“Let’s stay together.” – Al Green

Some of the biggest questions in evolutionary biology deal with the origin of life. For example, if I go back one generation, I find my parents. Two generations, my grandparents. Ten generations are human beings who may or may not have looked like me. Five hundred thousand are, oh, I don’t know. Maybe a bipedal hominid? Anyway, if we continue going backward like this, we inevitably get to time zero and encounter some big-time questions that can really cause a brain to cramp up.

One of these major questions that can cause someone to drool on their shirt in amazement of evolution is the transition of life from unicellular, sovereign entities to cooperative multicellular organisms. A recent paper by Ratcliff et al. (2012) from the University of Minnesota posits that the first step towards multicellular organisms is cellular clustering; they then proceed to evolve clustering in unicellular yeast and ask questions about the clusters.

RECIPE FOR EVOLVING MULTICELLULAR CLUSTERS FROM UNICELLULAR YEAST

Premise: Bigger things settle in solution faster than smaller things.

(Oversimplified) Materials: Unicellular yeast (Saccharomyces cerevisiae), test tubes, solution that the yeast can eat, time

Step 1: Suspend unicellular yeast in solution in a test tube.

Step 2: Wait 45 minutes.

Step 3: Transfer the cells at the bottom of the tube to a new tube with fresh solution.

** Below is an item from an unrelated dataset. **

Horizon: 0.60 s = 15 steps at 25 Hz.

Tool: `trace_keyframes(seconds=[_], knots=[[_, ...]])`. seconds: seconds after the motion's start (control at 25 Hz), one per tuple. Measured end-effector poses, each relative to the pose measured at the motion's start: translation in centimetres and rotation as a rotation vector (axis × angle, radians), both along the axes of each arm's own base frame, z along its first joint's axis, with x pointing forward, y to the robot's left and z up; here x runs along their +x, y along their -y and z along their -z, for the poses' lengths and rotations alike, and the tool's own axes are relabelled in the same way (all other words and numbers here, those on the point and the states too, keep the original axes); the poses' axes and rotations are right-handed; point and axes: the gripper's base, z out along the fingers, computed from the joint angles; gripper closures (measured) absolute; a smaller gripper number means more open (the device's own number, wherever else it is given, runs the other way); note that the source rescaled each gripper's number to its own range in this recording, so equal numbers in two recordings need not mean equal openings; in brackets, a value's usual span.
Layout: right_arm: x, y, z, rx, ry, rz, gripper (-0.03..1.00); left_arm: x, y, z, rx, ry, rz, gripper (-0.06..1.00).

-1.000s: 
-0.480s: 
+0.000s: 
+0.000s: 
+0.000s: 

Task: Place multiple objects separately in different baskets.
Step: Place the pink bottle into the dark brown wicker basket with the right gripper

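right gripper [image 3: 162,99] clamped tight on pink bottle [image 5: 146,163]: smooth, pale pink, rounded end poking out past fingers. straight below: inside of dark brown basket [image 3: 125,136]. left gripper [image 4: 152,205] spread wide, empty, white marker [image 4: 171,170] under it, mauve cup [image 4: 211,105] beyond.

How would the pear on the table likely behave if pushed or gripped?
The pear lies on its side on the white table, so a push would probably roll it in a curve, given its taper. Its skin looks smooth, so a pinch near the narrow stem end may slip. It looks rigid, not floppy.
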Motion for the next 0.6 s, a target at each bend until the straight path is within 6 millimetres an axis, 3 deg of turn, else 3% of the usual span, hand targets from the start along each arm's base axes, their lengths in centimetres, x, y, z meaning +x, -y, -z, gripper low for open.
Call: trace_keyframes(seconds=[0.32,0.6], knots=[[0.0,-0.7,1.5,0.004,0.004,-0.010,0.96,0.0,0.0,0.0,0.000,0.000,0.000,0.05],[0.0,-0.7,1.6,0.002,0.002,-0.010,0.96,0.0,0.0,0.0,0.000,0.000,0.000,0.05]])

Step 4: Return to Step 2 60 times.

Step 5: Look in microscope.

How to go from one cell to multicellular clusters. Photos from Figure 1 of Ratcliff et al. (2012).

That on the right is the snowflake phenotype (their name for the multicellular clusters); every experimental replicate that Ratcliff et al. did produced it. The selection imposed by (1) gravity and (2) time was strong enough for the yeast to repeatedly evolve the snowflake (they experimentally determine the snowflake had a 34% fitness advantage over the unicellular phenotype).

The first major question the authors wanted to answer was how the clusters were forming. Were they unrelated cells sticking together (aggregation) or was a single cell producing baby cells without fully dividing (thus forming clusters of genetically related cells or “postdivision adhesion”)? Turns out, it’s the latter – the cells within a snowflake are related. The reason this makes pretty good evolutionary sense is discussed below.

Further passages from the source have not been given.